### Requirement
From the line containing "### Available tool" down to the line containing "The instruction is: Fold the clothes" in the records below, reproduce every line exactly, ends included, and omit all others.

+===+

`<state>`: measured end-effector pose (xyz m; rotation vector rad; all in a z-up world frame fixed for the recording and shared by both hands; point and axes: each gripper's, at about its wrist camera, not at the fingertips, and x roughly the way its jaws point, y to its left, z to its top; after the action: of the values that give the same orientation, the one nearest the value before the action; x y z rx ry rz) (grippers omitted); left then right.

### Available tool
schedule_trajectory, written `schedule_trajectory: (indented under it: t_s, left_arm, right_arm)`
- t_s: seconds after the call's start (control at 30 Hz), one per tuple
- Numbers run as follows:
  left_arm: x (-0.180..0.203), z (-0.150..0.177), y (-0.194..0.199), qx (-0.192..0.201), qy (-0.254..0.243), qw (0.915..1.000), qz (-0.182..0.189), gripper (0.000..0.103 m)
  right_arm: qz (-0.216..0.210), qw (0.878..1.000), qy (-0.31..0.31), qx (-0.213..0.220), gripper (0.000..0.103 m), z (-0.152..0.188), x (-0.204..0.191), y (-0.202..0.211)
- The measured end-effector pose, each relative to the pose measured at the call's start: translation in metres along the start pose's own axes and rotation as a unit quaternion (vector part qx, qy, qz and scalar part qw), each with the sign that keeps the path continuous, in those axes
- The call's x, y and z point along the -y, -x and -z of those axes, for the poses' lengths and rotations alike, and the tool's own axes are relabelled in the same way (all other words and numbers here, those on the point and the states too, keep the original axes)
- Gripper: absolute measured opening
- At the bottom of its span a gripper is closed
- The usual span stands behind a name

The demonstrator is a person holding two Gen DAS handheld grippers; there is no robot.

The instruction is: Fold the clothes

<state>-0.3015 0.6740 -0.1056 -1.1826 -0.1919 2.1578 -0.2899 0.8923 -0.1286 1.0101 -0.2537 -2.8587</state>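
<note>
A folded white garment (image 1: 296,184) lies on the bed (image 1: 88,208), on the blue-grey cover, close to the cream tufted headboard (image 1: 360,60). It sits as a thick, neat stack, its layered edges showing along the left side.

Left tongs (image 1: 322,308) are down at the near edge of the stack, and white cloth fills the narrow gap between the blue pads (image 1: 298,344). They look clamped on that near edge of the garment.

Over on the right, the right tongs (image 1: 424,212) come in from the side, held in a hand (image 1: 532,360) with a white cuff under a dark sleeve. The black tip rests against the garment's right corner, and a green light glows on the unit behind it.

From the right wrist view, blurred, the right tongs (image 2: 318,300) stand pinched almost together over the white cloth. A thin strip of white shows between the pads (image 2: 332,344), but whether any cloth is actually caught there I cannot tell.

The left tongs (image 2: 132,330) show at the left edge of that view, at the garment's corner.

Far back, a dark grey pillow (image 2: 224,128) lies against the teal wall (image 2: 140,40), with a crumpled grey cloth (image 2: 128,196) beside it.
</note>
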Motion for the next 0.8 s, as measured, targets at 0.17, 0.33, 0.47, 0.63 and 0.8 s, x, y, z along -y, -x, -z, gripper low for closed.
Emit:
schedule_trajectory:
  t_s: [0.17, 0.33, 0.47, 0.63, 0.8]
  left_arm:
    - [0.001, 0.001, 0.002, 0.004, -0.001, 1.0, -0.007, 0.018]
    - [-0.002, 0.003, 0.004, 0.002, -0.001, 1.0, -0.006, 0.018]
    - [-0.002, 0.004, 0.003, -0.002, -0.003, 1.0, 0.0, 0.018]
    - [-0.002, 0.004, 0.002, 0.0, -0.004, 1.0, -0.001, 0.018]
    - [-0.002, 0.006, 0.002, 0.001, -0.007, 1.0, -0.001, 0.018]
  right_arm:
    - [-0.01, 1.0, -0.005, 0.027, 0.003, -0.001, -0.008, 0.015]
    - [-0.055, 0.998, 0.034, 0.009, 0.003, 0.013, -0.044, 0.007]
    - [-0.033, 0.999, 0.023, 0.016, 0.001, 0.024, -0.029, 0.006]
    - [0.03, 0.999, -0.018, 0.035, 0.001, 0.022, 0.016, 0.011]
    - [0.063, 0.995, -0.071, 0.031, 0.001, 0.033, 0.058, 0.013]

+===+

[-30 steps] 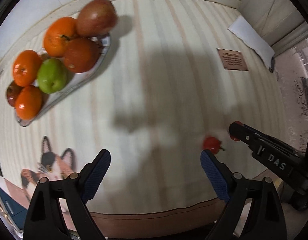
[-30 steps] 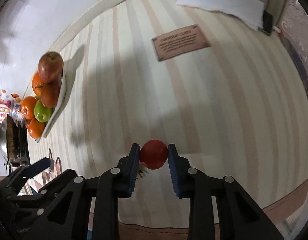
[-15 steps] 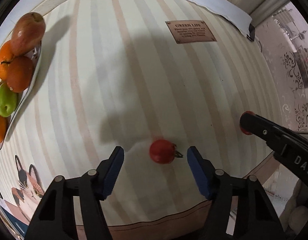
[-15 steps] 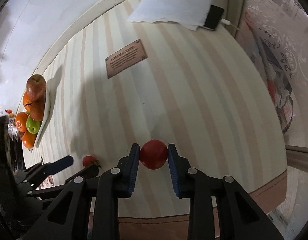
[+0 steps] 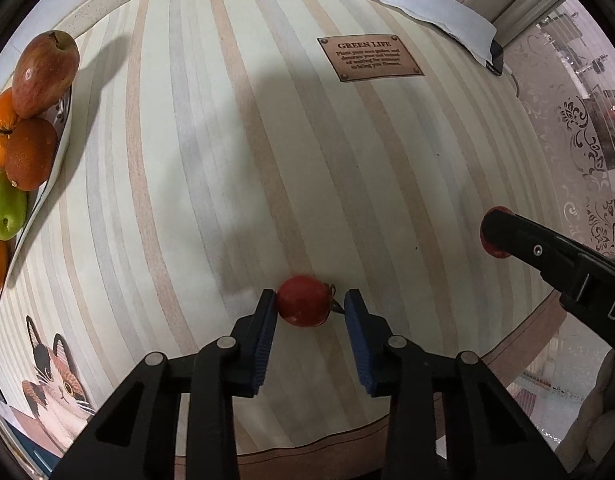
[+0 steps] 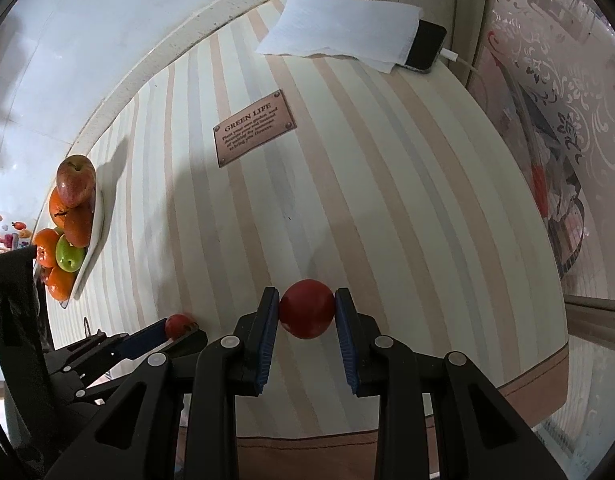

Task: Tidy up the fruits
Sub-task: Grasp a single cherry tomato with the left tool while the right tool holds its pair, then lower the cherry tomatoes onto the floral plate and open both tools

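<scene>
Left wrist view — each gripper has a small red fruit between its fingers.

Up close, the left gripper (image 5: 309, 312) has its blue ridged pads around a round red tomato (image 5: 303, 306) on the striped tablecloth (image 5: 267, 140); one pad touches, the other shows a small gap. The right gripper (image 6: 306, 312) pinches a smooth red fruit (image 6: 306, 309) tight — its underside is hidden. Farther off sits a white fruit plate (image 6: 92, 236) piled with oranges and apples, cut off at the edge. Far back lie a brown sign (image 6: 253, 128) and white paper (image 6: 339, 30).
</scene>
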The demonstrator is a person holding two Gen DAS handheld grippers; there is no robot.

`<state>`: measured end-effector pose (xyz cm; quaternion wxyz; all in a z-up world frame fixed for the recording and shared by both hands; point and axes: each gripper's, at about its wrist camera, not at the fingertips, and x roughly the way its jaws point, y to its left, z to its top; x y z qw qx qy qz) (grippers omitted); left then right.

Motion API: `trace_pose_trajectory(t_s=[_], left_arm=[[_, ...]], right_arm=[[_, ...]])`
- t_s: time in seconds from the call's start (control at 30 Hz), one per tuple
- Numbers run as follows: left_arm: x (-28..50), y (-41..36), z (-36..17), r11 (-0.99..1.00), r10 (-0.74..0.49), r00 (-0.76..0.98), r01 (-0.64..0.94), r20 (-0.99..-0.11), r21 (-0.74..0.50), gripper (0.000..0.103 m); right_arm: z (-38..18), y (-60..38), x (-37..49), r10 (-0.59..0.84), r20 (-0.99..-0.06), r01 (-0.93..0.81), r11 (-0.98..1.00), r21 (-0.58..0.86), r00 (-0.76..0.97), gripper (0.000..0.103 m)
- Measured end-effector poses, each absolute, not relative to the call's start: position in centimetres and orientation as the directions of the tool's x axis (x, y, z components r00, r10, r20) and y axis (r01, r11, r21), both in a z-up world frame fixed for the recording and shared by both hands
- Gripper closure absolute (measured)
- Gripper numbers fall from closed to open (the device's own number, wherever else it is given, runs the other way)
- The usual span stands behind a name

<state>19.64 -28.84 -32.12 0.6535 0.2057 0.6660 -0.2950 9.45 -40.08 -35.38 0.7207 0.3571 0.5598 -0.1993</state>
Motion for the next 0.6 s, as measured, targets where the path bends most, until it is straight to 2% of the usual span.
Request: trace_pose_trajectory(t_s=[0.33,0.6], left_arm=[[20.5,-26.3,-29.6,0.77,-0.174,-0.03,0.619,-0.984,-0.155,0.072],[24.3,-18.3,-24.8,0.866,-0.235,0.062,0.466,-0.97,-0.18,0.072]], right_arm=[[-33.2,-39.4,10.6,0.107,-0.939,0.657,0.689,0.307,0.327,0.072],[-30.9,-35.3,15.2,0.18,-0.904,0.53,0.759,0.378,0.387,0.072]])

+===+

### Solution to this exercise
### Available tool
schedule_trajectory, written `schedule_trajectory: (indented under it: t_s, left_arm, right_arm)`
- t_s: seconds after the call's start (control at 30 Hz), one per tuple
- Numbers run as follows:
  left_arm: x (-0.180..0.203), z (-0.150..0.177), y (-0.194..0.199), qx (-0.192..0.201), qy (-0.254..0.243), qw (0.915..1.000), qz (-0.182..0.189), gripper (0.000..0.103 m)
  right_arm: qz (-0.216..0.210), qw (0.878..1.000), qy (-0.31..0.31), qx (-0.213..0.220), gripper (0.000..0.103 m), z (-0.152..0.188), x (-0.204..0.191), y (-0.202..0.211)
- The measured end-effector pose, each relative to the pose measured at the call's start: translation in metres along the start pose's own axes and rotation as a unit quaternion (vector part qx, qy, qz and scalar part qw), each with the sign that keeps the path continuous, in those axes
- The call's x, y and z point along the -y, -x and -z of those axes, for the poses' lengths and rotations alike, and the tool's own axes are relabelled in the same way (all other words and numbers here, those on the point and the states too, keep the original axes)
- Gripper: absolute measured opening
- At the bottom of its span a gripper is closed
- The usual span stands behind a name

The demonstrator is a person holding two Gen DAS handheld grippers; there is no robot.

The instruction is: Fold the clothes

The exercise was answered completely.